Тот ошарашенно всхлипнул, издал какой-то горловой звук, не в силах вымолвить от возмущения ни слова, и вдруг глаза его наполнились слезами. Наконец он выдавил дрожащим от обиды голосом:

— Я от ваших милостей и куны не имел, сколь служу. Один домишко, да и в том окромя горшков у печи взять нечего. Да еще коровенка с лошаденкой, вот и все богатства. А коли веры мне нету, княже, так я ноне же, кому велишь, ключи все вручу и передам остатнее честь по чести, како в списках занесено.

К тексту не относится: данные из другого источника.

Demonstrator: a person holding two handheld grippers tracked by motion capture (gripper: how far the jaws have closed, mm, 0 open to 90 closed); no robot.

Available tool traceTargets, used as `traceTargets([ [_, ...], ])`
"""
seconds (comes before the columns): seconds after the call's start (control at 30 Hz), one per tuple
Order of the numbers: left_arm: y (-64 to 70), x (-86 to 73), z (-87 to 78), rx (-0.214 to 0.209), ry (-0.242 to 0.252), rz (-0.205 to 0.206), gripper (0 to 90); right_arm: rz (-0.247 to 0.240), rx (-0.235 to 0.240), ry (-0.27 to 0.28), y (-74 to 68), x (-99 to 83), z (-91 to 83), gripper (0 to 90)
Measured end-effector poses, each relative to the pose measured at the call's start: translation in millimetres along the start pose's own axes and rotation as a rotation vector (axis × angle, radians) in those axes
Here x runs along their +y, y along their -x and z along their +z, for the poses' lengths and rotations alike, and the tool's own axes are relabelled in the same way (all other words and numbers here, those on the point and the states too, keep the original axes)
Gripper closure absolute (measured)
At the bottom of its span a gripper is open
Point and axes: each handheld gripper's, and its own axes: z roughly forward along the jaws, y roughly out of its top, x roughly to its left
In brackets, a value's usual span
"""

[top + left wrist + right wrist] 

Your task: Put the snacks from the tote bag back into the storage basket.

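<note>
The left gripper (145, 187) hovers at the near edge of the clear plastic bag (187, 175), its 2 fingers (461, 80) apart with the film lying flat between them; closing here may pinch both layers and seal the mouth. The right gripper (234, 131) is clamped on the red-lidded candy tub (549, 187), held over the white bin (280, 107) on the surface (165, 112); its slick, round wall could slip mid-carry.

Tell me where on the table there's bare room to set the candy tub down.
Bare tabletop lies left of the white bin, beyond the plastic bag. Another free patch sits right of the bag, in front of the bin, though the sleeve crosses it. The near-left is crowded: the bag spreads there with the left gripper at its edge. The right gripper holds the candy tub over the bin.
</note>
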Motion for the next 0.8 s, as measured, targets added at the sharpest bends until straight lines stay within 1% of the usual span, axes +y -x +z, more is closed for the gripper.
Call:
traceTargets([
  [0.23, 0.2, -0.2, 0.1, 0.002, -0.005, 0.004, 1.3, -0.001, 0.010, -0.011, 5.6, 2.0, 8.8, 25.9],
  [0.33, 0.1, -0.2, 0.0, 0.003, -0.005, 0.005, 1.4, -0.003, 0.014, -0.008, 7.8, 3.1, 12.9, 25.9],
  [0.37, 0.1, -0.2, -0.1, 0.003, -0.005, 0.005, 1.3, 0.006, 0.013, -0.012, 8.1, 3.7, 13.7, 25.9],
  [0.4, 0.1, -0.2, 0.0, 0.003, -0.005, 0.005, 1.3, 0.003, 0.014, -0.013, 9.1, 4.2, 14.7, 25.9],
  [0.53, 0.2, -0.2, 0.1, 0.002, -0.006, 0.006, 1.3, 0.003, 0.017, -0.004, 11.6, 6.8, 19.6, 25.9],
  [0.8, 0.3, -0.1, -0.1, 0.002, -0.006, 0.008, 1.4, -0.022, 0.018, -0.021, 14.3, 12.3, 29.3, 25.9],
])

Чувствовалось, что говорил он это от души и что князь, сам того не ведая, хоть и не по злобе, а всего лишь по недомыслию, больно ударил в самое уязвимое место, сберегаемое Зворыкой в чистоте — по его честному имени. Понимая все это, Константин попытался немедленно дать задний ход и увещевающе произнес:

— Эва как разошелся. Прямо и слова ему поперек не вставь. А того тебе невдомек, что шутя я все это сказал. Разве ж я не ведаю, что ты столь верно княжье добро стережешь, что о тебе скоро былины слагать будут. А что за списки такие? — перевел он разговор с щекотливой темы на более нейтральную.

— Да вот. — Зворыка протянул аккуратный пергаментный свиток князю. — Порою и самому дивно, как много было добра и как быстро оно исчезает из бретяниц твоих. Слава тебе господи, что грамоте разумею, вот и повадился вписывать, сколь кому роздано да выдано.

— Ну-ка, ну-ка, — заинтересовался Константин, принимая из рук дворского скрученный лист и развертывая его. Однако прочитать не получалось, поскольку многие устаревшие буквы из средневекового старославянского алфавита вышли из употребления еще за три сотни лет до рождения Кости, а написанные к тому же от руки мелким бисерным почерком, они и вовсе были непонятны глазу человека из двадцатого века, даже если он и был учителем истории. Пару минут он добросовестно пытался уяснить для себя хоть что-то, но потом оставил это бесполезное занятие и вернул список Зворыке: — Понаписал ты как курица лапой. Чти-ка сам.

Тот охотно согласился с князем:

— Это верно. Письмом я коряво владею. А писано все, чем ты бояр одаривал. Вот тут помечено, — и, звонко прокашлявшись, торжественно произнес: — Выдано по велению княжьему боярину Кунею десять гривен, так же и боярину Онуфрию и боярину Мосяге в един день тоже по десяти гривен. А вон ранее, княже, по твоему повелению, тоже помечено, боярину Завиду — пятнадцать гривен. А после них Житобуд тебе в ноги пал и молвил так. — Тут Зворыка поднял свою голову с небольшой остроконечной бороденкой кверху и процитировал по памяти: — Всех слуг ты верных наделил — не поскупился. Будь же и ко мне милостив, княже. Дай хоть что-нибудь от щедрот своих великих, а я за тебя буду вечно Богу молить, ибо землица моя скудна, а смерды в праздности ходят, и оттого я в великой бедности и нищете пребываю. А ты ему, княже, тут же немедля борти в Заячьем лесу и отдал. А с них, — он сокрушенно вздохнул, — каждый год немалые куны в скотницу твою клались.